I used to feel like I had to make up fake data sets (which I hate doing) to get good examples of independence since it's so rare in real data. I thought of two things I could do with real data to still teach the topic. One is this. I would tell students that independence means P(B|A)=P(B), without telling them that a consequence is P(A^B)=P(A)*P(B). Then I would give them some real data, but only marginal counts. I would then ask them to fill in the joint cell counts assuming that the factors are independent. They would have to play with the numbers and figure out how uniquely to make it work out right. We would then talk about the multiplication "rule" of independence. Then I would show them the real joint counts and ask whether they thought the factors were independent. They'd say no, and we'd talk about the fact that smoking rates are higher in the southeast than in the northeast, for example.
The other thing I do is this. I'd give them a smallish sample data set in which the numbers didn't produce exact independence but were "close", and again I'd ask them whether they thought the factors were independent. Many of them, going strictly by the numbers, would say no.
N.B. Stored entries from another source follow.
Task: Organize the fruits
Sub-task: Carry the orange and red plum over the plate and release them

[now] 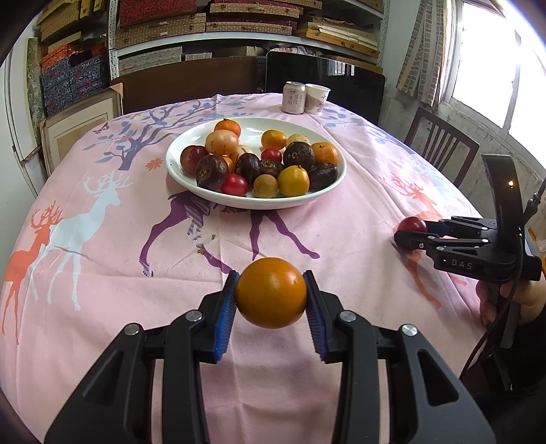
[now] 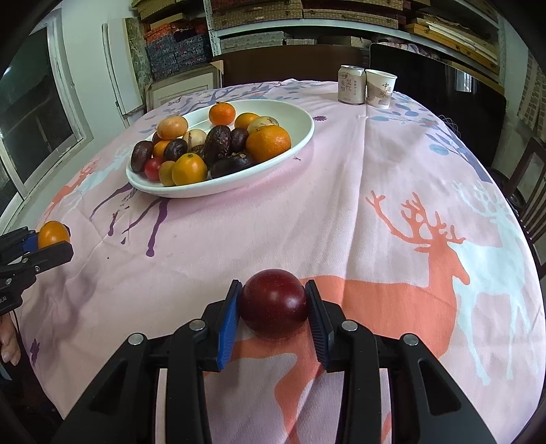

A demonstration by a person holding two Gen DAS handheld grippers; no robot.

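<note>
My left gripper (image 1: 271, 290) is shut on an orange fruit (image 1: 271, 292) and holds it above the pink tablecloth near the table's front. It also shows at the left edge of the right wrist view (image 2: 51, 239). My right gripper (image 2: 273, 300) is shut on a dark red plum (image 2: 273, 302) that rests low on the cloth, over an orange deer print. It also shows in the left wrist view (image 1: 407, 232), at the right. A white plate (image 1: 191, 186) at the table's middle holds several oranges, dark passion fruits, red tomatoes and pale fruits.
A drink can (image 1: 293, 97) and a paper cup (image 1: 316, 98) stand at the table's far edge. A wooden chair (image 1: 440, 147) is at the right. Shelves of boxes (image 1: 204, 27) fill the back wall. The tablecloth (image 1: 102, 273) covers the whole table.
</note>
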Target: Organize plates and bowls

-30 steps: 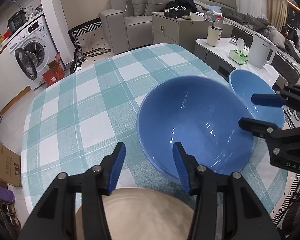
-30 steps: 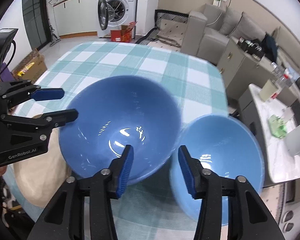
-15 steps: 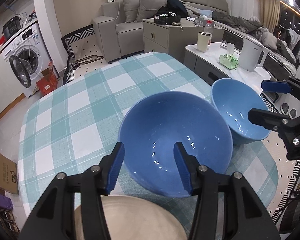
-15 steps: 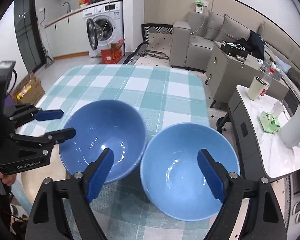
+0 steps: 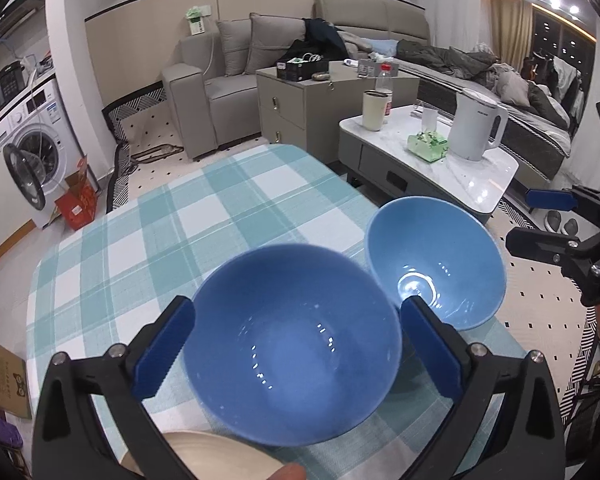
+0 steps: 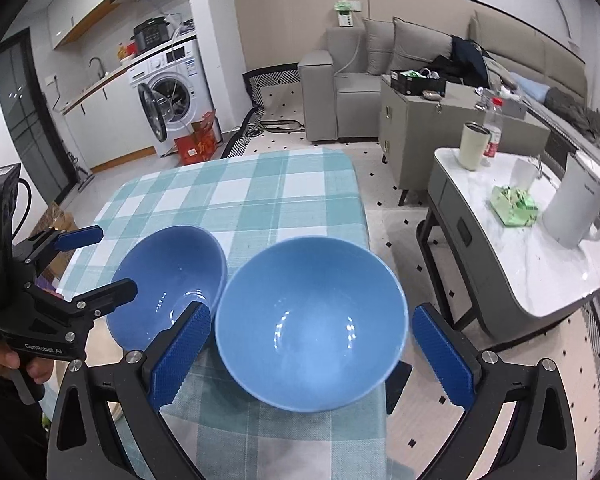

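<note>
Spanning each blue bowl, both the left hand-held gripper (image 5: pixel 296 350) and the right hand-held gripper (image 6: pixel 312 350) gape wide; the lighter bowl (image 6: pixel 312 332) overhangs the tabletop (image 6: pixel 260 192) edge, touching the darker bowl (image 5: pixel 292 344).

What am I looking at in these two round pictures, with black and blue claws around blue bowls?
No robot here: a person carries two hand-held grippers, each with a fisheye camera looking along its blue-padded fingers. One picture comes from the left gripper, whose open jaws flank the darker blue bowl. The other comes from the right gripper, open around the lighter blue bowl. Nothing is gripped. Both bowls stand side by side on the checked tablecloth; a cream plate peeks in at the near edge.
</note>
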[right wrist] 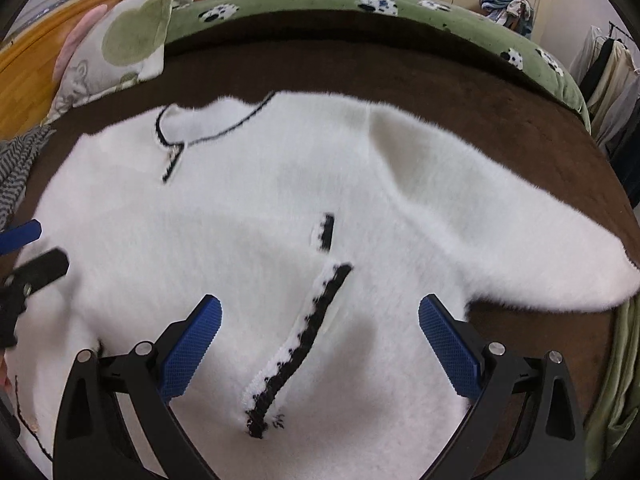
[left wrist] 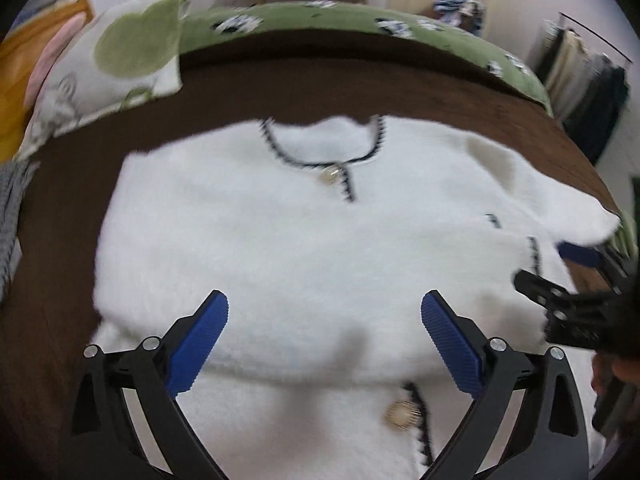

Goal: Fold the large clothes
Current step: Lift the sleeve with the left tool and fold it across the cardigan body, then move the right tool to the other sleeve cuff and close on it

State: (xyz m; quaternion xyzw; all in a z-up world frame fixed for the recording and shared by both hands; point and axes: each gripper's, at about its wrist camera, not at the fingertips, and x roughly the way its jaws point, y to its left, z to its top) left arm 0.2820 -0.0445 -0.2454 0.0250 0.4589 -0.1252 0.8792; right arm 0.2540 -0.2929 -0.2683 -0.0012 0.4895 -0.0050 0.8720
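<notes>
A white fluffy cardigan (left wrist: 280, 240) with black trim lies front up on a brown blanket (left wrist: 360, 88). It has a gold button at the neckline (left wrist: 332, 174) and another lower down (left wrist: 402, 414). My left gripper (left wrist: 324, 304) hovers open over its lower middle, with nothing between the blue pads. My right gripper (right wrist: 320, 308) is open over the cardigan (right wrist: 240, 220) on its right side, above a black-trimmed edge (right wrist: 304, 340). One sleeve (right wrist: 520, 248) stretches out to the right. Each gripper shows at the edge of the other's view, the right gripper (left wrist: 576, 276) and the left gripper (right wrist: 28, 248).
A pillow with a green circle (left wrist: 120, 52) lies at the bed's far left by a wooden headboard (right wrist: 32, 52). A green patterned blanket (left wrist: 320, 20) runs along the far edge. A grey striped cloth (left wrist: 12, 208) sits at the left; hanging clothes (left wrist: 580, 80) stand at the right.
</notes>
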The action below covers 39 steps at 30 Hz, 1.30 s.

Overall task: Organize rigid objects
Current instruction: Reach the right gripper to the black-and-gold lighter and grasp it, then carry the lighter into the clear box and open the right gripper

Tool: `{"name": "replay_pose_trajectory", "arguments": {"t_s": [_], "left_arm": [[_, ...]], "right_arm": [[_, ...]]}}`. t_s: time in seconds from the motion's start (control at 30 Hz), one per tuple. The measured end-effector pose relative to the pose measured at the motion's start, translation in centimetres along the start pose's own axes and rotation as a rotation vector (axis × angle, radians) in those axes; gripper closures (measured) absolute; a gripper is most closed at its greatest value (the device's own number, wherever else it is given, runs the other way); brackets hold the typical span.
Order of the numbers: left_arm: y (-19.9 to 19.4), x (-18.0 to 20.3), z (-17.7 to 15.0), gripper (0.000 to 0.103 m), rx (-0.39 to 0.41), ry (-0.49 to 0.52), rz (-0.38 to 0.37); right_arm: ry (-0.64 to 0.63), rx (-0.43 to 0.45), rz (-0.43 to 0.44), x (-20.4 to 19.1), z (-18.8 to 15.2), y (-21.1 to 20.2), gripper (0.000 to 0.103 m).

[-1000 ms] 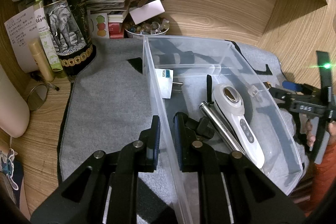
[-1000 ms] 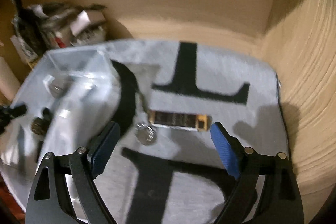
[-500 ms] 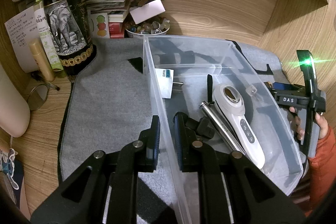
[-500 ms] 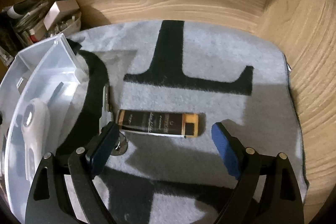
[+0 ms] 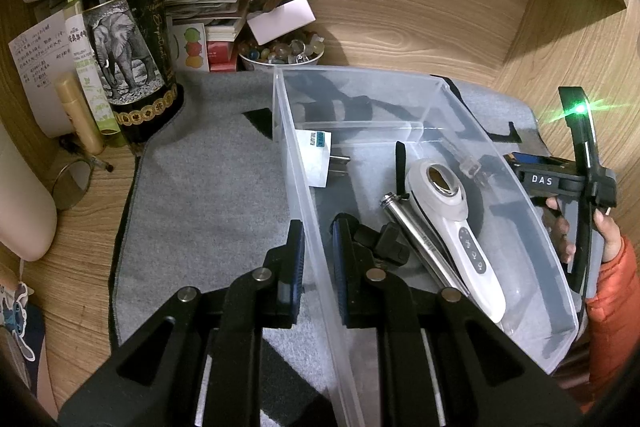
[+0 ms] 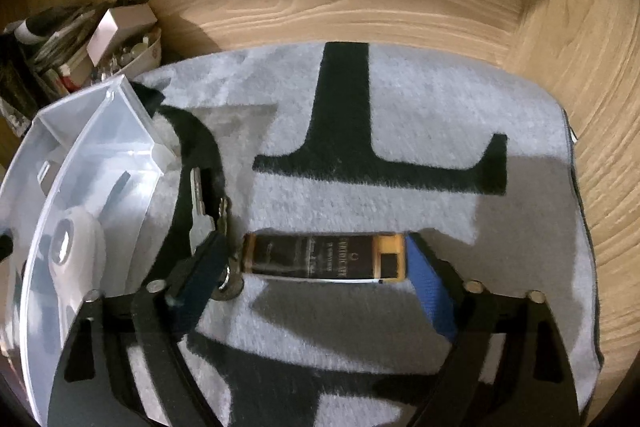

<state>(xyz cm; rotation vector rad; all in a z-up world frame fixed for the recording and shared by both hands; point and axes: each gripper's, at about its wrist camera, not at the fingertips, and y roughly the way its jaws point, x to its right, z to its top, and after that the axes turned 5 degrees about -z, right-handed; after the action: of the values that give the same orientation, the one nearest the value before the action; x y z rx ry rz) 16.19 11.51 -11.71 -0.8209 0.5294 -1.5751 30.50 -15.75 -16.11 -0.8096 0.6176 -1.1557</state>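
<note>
Left gripper [image 5: 316,259]: you hold it pitched down over the near left wall of the clear bin [image 5: 296,183]; its jaws are clamped on that wall, one pad outside, one inside; same hold and same place as a second ago.
Right gripper [image 6: 320,269]: you have it angled down at the grey mat [image 6: 460,99]; jaws wide apart and just been narrowing, one finger at each end of the dark box; whether the blue pads touch the box ends, cannot tell.
Right hand [image 5: 576,231]: seen in the left wrist view at the far right, beyond the bin's right wall, fingers wrapped round the handle, orange sleeve [image 5: 612,311] below it.
Dark box [image 6: 326,257]: lies flat on the mat, long side across your view, gold band at its right end, between the fingers.
Keys [image 6: 200,211]: on the mat just left of the box, by the left finger; near the bin's right wall.
Bin contents: white handheld device [image 5: 452,223], metal cylinder [image 5: 420,243], white plug [image 5: 318,157].
Change: a second ago the box lay farther off, beyond your fingertips; now the fingers bracket it; the right hand sits lower and nearer in the left view.
</note>
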Motion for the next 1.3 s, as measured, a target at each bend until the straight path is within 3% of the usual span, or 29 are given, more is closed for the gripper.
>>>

Some others would say "almost" or "close". That would give us a chance to foreshadow the future idea of sampling variability, and how the population might have independence even though the sample doesn't fit the equations perfectly.
And that's it. If I ever had a student who felt lost on the AP exam because we hadn't counted license plate permutations, she never told me about it.
(I have had success teaching probability this way myself and I do encourage other teachers to try it, especially if you feel a need to save time somewhere in the syllabus. But the person who knows a class best is always their own teacher, so you are the best judge of whether this approach will work for you and your students. If others have their preferred ways to teach probability, I expect I'm not alone in being interested in them sharing their strategies on the listserv.)